Rencontre avec une drôle de fille, Clarisse Mérigeot, passionnée, entière, talentueuses, et son drôle de livre, Rigide Barbot et les nègres de la plage, lucide, dramatique, envoûtant.

 

 

Bien étrange titre que celui de votre dernier livre, Rigide Barbot et les nègres de la plage, Très énigmatique aussi. Que viennent faire ces Nègres et Rigide Barbot sur cette plage ?

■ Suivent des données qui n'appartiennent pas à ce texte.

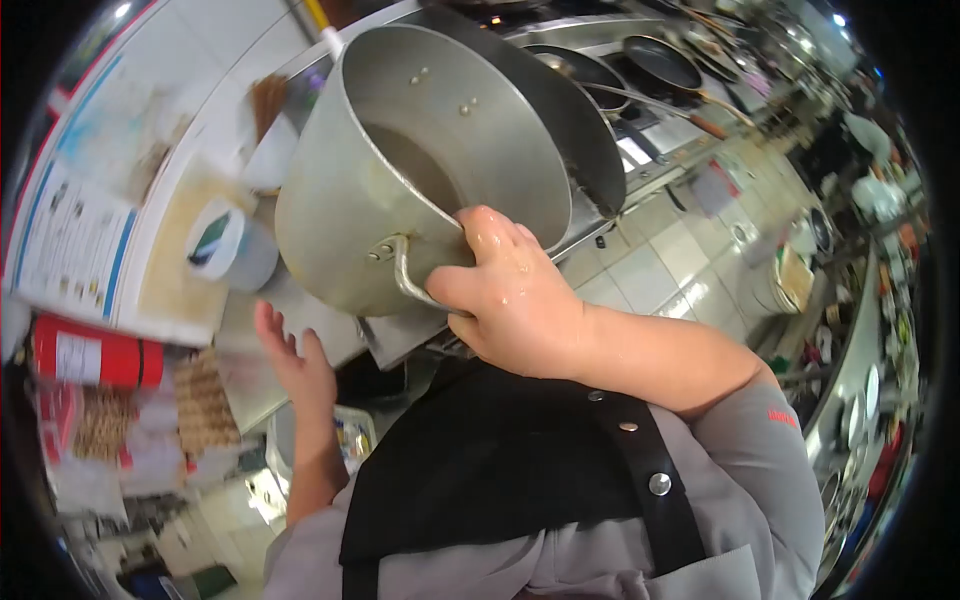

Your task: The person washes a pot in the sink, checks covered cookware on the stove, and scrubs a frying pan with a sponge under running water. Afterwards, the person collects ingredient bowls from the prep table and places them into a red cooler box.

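Right hand (pixel 515 295) holds unmarked pot (pixel 400 170); poster (pixel 75 240) text unreadable.

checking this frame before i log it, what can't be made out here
- Head view: the pot is tilted, and its inside bottom is partly hidden by its own wall.
- The right hand has its grip on the pot handle; the fingers cover most of it.
- The left hand is blurred; whether it touches anything cannot be told.
- The wall poster text is too small to read.

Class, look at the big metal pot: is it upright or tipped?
Tipped. The pot leans with its mouth facing sideways, showing the inside wall, while the right hand grips its handle.
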Demonstrator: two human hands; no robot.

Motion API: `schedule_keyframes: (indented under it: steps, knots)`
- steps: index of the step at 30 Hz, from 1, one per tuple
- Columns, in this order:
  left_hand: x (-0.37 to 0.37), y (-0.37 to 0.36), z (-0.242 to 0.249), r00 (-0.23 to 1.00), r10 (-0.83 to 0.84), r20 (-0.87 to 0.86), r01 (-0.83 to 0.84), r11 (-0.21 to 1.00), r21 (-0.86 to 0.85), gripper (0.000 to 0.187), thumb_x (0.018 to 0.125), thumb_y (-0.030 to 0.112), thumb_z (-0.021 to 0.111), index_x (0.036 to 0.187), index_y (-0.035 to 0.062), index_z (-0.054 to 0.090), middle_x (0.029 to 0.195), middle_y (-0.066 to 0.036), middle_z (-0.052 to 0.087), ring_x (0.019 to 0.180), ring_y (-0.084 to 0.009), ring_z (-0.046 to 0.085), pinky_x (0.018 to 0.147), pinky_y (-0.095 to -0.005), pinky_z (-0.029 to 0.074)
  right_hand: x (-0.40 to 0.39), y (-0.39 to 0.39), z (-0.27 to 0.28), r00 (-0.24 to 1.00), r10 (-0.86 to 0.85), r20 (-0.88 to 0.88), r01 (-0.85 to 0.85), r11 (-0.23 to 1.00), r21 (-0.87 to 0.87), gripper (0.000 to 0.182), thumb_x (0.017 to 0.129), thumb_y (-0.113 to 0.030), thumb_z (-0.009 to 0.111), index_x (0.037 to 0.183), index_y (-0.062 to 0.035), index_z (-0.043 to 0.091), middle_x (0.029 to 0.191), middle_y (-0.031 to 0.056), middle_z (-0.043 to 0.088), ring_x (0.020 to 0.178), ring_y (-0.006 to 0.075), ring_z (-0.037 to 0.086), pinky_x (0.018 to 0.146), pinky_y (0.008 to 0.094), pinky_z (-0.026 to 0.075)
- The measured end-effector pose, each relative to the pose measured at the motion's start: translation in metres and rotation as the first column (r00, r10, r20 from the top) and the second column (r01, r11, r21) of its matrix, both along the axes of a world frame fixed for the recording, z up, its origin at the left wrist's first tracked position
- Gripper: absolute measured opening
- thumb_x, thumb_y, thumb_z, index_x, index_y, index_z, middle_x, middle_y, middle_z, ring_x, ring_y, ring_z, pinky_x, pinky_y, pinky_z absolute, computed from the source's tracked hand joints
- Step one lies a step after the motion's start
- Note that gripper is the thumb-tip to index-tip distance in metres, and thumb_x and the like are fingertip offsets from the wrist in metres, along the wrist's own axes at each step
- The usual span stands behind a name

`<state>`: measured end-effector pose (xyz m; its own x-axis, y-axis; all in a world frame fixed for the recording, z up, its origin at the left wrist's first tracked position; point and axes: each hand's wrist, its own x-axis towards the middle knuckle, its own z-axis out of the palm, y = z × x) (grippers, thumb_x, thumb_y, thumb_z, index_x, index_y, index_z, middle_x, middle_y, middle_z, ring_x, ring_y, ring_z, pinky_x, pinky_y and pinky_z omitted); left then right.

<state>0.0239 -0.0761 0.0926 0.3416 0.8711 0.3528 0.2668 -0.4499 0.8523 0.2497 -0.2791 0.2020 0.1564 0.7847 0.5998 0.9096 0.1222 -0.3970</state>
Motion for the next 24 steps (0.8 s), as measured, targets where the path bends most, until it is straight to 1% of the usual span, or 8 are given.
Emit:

C’est une guerre qui existe depuis longtemps entre deux castes sociales, mais qui prend un tour définitif, en été, sur les plages françaises : les bien-nés contre les campeurs. Pour les bien-nés, les campeurs représentent ce qu’il y a de plus laid, de plus immonde, de plus vulgaire. Depuis des années, le but est de laver la plage, cet espèce d’endroit sacré, sur lequel la vague bleue a ses habitudes. Une plage est plus qu’une plage : un lieu de vie, un berceau. C’est là que naissent toutes les amours, les collaborations professionnelles, etc. L’objectif est de se débarrasser de cette race qui pollue la vie de la vague bleue.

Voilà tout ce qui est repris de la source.